Task prompt:
Give back the full data character for character.

Provided data:
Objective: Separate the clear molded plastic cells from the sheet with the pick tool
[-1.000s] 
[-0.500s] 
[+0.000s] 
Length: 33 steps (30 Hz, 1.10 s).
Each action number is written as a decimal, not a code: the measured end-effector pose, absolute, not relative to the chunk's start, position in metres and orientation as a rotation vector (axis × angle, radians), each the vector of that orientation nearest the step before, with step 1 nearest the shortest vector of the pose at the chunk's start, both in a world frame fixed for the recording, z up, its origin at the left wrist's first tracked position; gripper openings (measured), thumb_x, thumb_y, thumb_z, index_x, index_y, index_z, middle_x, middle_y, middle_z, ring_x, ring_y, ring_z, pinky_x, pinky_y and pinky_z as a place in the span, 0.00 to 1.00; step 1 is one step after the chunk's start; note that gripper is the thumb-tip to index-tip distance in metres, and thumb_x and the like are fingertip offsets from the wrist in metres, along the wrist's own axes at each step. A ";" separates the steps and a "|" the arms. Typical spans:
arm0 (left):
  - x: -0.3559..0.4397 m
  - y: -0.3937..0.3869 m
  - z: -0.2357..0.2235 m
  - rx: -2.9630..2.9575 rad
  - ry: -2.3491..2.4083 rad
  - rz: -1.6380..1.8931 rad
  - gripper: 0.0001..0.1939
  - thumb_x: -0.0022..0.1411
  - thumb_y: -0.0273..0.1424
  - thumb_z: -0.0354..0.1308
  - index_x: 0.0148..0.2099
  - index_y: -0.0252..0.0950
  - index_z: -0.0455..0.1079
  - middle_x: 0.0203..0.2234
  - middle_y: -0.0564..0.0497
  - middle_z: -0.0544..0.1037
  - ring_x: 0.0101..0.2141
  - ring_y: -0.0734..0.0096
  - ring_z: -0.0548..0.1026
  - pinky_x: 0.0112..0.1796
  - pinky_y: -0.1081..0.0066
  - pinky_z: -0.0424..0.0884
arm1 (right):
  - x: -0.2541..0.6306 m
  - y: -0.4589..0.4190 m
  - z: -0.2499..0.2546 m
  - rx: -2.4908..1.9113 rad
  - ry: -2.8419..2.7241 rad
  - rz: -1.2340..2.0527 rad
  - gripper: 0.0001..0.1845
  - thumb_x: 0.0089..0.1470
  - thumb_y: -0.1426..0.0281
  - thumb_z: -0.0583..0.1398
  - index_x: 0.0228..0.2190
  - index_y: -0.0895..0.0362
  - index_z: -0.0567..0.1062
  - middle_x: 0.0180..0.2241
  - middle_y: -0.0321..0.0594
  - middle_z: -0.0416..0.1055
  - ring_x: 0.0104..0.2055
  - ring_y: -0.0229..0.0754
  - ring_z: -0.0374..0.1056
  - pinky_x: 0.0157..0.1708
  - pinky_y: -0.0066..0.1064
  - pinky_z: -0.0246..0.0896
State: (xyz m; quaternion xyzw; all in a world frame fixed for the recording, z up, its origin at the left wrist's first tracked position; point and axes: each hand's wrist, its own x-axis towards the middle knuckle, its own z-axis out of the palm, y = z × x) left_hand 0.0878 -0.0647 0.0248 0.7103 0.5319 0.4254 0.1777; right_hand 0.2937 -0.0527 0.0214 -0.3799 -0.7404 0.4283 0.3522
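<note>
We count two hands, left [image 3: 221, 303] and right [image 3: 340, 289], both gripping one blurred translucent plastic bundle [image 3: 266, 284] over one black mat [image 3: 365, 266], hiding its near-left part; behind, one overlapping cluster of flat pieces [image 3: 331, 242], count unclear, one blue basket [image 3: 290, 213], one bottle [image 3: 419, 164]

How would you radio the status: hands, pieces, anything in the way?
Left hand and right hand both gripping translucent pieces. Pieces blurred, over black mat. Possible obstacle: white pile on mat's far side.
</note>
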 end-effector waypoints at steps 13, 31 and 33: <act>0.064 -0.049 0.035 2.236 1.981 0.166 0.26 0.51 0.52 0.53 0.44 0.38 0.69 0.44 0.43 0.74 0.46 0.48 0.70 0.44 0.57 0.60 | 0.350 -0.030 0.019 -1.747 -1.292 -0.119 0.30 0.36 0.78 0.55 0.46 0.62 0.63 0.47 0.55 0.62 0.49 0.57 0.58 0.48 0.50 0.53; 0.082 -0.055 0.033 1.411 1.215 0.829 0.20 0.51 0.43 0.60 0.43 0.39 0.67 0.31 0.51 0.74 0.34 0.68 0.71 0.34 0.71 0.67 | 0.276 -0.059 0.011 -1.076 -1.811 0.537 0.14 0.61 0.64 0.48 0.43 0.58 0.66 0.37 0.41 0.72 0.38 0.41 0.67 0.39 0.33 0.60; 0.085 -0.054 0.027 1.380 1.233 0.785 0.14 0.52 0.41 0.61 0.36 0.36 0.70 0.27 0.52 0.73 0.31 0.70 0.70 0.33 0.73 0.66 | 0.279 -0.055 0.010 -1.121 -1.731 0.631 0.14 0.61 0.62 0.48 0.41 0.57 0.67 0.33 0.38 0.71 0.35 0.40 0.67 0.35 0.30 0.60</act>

Solution for this task:
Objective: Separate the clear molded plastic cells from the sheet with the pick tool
[-1.000s] 
[-0.500s] 
[+0.000s] 
Length: 33 steps (30 Hz, 1.10 s).
Each action number is written as a decimal, not a code: the measured end-effector pose, absolute, not relative to the chunk's start, position in metres and orientation as a rotation vector (axis × angle, radians), each the vector of that orientation nearest the step before, with step 1 nearest the shortest vector of the pose at the chunk's start, both in a world frame fixed for the recording, z up, its origin at the left wrist's first tracked position; gripper openings (measured), thumb_x, thumb_y, thumb_z, index_x, index_y, index_z, middle_x, middle_y, middle_z, ring_x, ring_y, ring_z, pinky_x, pinky_y and pinky_z as a place in the span, 0.00 to 1.00; step 1 is one step after the chunk's start; note that gripper is the thumb-tip to index-tip distance in metres, and thumb_x and the like are fingertip offsets from the wrist in metres, along the wrist's own axes at each step. A ";" separates the steps and a "|" the arms. Typical spans:
arm0 (left):
  - x: -0.3559..0.4397 m
  - y: -0.3937..0.3869 m
  - z: -0.2357..0.2235 m
  - rx: -2.9630..2.9575 rad
  - ry: -2.3491..2.4083 rad
  - rz: -1.6380..1.8931 rad
  - gripper: 0.0001..0.1939
  - thumb_x: -0.0022..0.1411
  - thumb_y: -0.0273..0.1424
  - thumb_z: -0.0354..0.1308
  - index_x: 0.0148..0.2099
  - index_y: -0.0252..0.0950
  - index_z: -0.0455..0.1079
  - middle_x: 0.0203..0.2234
  - middle_y: -0.0564..0.0497
  - middle_z: -0.0544..0.1037
  - ring_x: 0.0101..0.2141
  - ring_y: -0.0734..0.0096
  - ring_z: -0.0548..0.1026
  - pinky_x: 0.0112..0.1796
  - pinky_y: -0.1081..0.0066
  - pinky_z: -0.0424..0.0884
arm1 (right):
  - x: -0.2541..0.6306 m
  - y: -0.4589..0.4190 m
  - z: -0.2499..0.2546 m
  - rx: -2.4908..1.9113 rad
  - ry: -2.8419..2.7241 rad
  - rz: -1.2340..2.0527 rad
  - gripper: 0.0001..0.1845
  - thumb_x: 0.0089..0.1470
  - thumb_y: -0.1426..0.0281
  - thumb_z: -0.0583..0.1398
  - index_x: 0.0228..0.2190
  - index_y: -0.0895..0.0362
  - index_z: -0.0567..0.1062
  - middle_x: 0.0180..0.2241
  - middle_y: -0.0321..0.0594
  - middle_z: -0.0416..0.1055
  - ring_x: 0.0104..0.2055
  - ring_y: -0.0229..0.0754
  - ring_z: -0.0374..0.1056
  - pinky_x: 0.0157..0.1708
  - pinky_y: -0.0066..0.1064
  - pinky_z: -0.0246..0.0896
State: (xyz m; quaternion xyzw; all in a world frame fixed for the recording, z up, its origin at the left wrist's first tracked position; point and axes: each hand's wrist, its own x-axis towards the middle knuckle, its own z-axis out of the palm, y = z × x) left_hand 0.0878 -0.0647 0.0248 0.7103 0.5319 0.4254 0.1777; right_hand 0.2937 -0.0527 0.0214 -0.3799 -0.7404 0.4283 0.3522
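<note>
We count two hands, left [image 3: 221, 303] and right [image 3: 340, 289], both gripping one blurred translucent plastic bundle [image 3: 266, 284] over one black mat [image 3: 365, 266], hiding its near-left part; behind, one overlapping cluster of flat pieces [image 3: 331, 242], count unclear, one blue basket [image 3: 290, 213], one bottle [image 3: 419, 164]

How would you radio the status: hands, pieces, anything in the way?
Left hand and right hand both gripping translucent pieces. Pieces blurred, over black mat. Possible obstacle: white pile on mat's far side.
</note>
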 end-effector waypoints at steps 13, 31 and 33: <act>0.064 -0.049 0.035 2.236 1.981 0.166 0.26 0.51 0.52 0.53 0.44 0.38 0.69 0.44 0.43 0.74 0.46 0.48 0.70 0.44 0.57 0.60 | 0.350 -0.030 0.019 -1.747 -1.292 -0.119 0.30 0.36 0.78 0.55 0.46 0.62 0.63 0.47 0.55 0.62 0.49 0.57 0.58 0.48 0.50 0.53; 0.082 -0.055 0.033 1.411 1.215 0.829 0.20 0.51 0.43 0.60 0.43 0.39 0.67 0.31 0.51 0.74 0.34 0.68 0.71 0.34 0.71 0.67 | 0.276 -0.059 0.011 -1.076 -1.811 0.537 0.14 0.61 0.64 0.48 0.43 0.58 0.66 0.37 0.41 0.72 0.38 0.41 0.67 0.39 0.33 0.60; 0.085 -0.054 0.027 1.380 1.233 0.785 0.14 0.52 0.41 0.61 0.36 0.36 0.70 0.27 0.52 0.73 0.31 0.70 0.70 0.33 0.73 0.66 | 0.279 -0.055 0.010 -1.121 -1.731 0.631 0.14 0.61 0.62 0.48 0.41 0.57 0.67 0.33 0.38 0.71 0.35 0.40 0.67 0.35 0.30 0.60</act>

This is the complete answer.